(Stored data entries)
* * * * * * *

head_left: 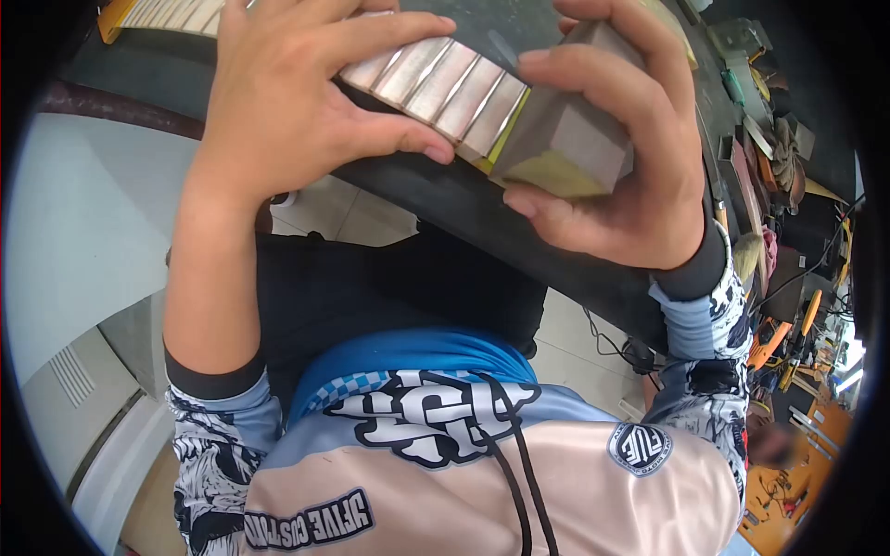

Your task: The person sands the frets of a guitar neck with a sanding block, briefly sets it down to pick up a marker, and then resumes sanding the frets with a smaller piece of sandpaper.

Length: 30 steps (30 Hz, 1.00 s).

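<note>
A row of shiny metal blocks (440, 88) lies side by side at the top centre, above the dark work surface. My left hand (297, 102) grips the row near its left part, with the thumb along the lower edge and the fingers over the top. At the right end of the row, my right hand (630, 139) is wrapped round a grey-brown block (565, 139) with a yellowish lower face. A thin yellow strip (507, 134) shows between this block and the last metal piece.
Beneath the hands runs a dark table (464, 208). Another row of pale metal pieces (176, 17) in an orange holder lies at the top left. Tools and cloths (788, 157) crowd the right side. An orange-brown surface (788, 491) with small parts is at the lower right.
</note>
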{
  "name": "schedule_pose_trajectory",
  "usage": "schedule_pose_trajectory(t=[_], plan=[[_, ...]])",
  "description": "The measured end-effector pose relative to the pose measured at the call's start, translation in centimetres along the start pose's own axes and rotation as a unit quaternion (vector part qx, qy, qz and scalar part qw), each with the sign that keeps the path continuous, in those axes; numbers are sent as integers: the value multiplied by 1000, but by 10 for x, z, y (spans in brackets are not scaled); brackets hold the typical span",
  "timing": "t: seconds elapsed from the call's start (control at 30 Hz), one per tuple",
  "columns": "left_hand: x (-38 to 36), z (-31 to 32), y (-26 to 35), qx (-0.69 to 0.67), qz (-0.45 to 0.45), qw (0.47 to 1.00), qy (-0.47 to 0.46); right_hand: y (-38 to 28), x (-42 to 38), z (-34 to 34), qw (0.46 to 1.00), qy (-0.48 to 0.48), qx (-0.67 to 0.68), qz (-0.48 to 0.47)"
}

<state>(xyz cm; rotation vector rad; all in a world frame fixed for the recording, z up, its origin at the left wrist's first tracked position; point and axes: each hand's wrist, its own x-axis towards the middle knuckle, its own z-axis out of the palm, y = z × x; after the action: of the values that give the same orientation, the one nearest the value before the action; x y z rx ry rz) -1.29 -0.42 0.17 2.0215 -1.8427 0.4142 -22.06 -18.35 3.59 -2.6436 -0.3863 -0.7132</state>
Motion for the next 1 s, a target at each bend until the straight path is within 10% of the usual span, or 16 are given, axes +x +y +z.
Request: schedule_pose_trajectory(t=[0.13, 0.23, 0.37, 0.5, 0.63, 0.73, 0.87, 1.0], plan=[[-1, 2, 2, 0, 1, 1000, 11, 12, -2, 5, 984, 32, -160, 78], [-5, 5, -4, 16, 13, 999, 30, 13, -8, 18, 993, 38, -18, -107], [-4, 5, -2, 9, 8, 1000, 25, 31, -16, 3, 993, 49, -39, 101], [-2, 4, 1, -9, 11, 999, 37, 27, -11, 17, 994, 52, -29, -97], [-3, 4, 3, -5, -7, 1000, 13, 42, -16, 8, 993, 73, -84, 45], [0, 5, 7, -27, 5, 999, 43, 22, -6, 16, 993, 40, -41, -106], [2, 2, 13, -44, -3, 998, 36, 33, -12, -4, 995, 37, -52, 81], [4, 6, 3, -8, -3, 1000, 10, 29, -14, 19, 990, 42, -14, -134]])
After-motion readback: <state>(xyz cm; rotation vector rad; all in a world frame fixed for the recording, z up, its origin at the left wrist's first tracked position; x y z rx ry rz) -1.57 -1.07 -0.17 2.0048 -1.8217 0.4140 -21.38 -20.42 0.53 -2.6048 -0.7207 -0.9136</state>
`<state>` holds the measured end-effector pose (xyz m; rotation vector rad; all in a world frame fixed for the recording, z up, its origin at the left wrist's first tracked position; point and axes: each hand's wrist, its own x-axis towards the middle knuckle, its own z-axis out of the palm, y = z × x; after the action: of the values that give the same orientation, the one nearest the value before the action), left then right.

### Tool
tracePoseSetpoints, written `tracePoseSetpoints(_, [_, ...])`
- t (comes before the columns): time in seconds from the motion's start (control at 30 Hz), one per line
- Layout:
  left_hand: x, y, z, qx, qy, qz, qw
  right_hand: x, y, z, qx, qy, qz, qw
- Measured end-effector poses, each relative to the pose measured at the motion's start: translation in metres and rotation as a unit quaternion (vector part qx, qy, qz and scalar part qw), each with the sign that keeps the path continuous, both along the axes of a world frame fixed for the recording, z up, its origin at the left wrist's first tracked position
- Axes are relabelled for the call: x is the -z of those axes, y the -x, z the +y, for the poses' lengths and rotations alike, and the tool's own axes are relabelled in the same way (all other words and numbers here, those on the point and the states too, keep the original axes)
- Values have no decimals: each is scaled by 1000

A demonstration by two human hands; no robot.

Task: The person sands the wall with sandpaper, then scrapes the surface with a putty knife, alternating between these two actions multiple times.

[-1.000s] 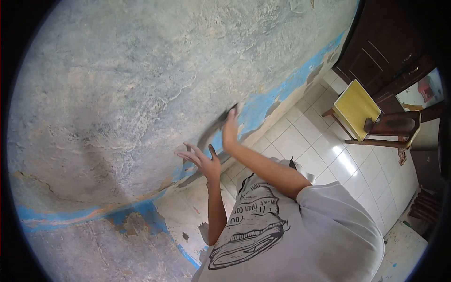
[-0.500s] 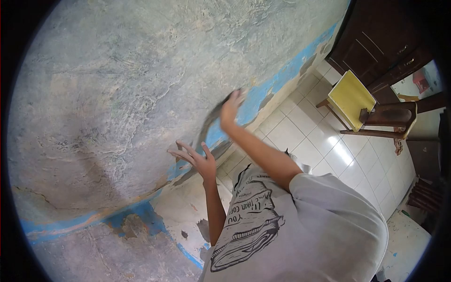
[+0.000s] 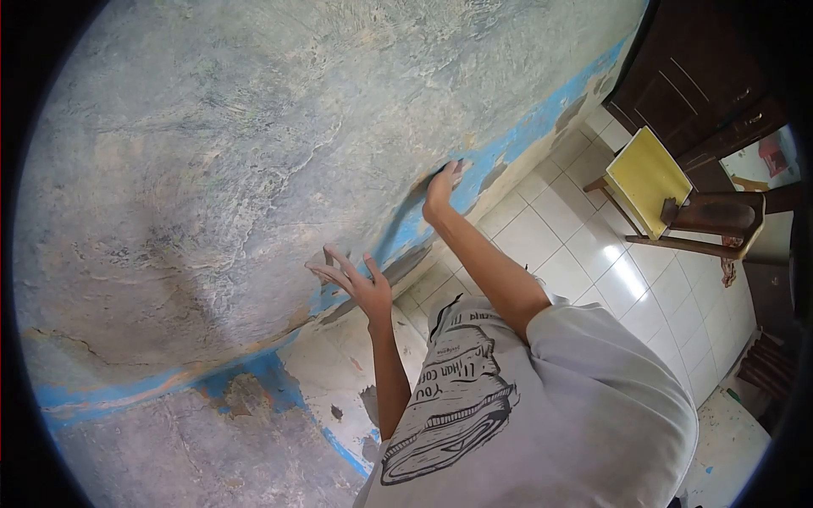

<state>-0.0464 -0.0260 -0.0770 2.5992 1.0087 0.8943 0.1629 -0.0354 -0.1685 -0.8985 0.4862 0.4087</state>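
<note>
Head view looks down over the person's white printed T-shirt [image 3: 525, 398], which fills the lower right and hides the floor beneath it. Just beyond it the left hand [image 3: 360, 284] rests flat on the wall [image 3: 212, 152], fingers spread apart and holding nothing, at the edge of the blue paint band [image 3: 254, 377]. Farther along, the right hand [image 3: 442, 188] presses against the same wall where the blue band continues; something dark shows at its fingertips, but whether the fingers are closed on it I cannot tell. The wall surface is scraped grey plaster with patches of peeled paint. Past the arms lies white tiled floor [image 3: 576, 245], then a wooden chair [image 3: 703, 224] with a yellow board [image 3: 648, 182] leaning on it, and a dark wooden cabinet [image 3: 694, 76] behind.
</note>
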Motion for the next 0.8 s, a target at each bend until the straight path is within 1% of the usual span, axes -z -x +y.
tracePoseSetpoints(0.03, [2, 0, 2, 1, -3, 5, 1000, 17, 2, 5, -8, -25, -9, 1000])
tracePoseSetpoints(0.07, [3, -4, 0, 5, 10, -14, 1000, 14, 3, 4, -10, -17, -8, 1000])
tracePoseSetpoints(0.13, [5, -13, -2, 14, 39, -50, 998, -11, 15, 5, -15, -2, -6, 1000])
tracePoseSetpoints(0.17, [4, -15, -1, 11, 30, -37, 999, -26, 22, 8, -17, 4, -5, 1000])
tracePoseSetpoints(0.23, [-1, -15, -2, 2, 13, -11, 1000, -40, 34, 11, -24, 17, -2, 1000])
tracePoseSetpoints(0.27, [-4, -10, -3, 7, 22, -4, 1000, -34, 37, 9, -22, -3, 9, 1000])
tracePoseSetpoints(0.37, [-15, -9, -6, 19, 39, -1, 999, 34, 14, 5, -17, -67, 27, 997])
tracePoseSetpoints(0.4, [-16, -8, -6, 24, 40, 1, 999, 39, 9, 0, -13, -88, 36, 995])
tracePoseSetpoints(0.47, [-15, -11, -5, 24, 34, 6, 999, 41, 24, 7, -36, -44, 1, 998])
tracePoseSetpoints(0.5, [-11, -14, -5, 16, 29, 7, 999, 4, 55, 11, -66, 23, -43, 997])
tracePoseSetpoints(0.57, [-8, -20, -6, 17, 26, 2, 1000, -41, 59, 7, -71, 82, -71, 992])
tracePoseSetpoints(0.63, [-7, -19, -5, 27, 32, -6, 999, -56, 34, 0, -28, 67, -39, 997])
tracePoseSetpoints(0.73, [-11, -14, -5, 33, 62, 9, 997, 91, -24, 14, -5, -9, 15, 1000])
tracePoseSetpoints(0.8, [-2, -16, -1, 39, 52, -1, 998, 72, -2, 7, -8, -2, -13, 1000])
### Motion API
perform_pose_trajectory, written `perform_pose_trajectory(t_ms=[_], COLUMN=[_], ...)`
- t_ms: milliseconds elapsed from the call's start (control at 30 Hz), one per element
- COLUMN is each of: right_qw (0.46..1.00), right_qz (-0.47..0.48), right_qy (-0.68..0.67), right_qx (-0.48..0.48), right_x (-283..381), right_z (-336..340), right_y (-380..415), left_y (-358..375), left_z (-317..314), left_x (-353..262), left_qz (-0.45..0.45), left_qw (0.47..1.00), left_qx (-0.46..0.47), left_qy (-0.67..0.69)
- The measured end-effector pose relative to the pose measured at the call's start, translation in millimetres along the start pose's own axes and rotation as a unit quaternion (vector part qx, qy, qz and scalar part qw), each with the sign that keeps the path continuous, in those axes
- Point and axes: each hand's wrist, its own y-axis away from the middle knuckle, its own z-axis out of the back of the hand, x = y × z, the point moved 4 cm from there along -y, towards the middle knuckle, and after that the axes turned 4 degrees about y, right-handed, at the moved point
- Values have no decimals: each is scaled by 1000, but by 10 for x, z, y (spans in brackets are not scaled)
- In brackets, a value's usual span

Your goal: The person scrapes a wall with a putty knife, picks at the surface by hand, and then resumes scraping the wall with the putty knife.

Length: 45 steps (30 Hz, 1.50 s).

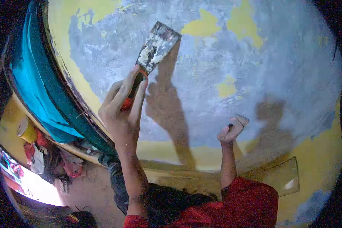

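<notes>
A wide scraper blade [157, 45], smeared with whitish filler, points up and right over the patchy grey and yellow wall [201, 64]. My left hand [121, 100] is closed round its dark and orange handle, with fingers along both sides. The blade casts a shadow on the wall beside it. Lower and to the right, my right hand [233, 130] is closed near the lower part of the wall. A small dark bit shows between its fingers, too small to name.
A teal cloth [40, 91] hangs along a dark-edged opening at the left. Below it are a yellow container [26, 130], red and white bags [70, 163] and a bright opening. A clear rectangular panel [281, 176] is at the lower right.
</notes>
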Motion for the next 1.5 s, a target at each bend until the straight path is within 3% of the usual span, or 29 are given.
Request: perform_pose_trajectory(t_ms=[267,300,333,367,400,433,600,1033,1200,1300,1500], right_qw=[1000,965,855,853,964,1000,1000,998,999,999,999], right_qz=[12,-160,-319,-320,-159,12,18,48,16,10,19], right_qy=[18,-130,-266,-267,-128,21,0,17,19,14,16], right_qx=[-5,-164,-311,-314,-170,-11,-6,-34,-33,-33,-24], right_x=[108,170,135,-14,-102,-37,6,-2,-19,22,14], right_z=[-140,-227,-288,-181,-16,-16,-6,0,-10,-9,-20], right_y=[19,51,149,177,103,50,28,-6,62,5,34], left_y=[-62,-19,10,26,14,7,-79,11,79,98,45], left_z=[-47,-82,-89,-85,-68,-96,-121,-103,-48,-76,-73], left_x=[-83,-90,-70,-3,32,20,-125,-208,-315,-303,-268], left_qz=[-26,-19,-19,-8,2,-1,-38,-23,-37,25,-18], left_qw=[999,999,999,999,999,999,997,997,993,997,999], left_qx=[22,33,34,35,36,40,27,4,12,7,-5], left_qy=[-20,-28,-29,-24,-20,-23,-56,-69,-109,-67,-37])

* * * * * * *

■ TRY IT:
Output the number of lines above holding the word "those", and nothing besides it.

■ ANSWER SECTION:
3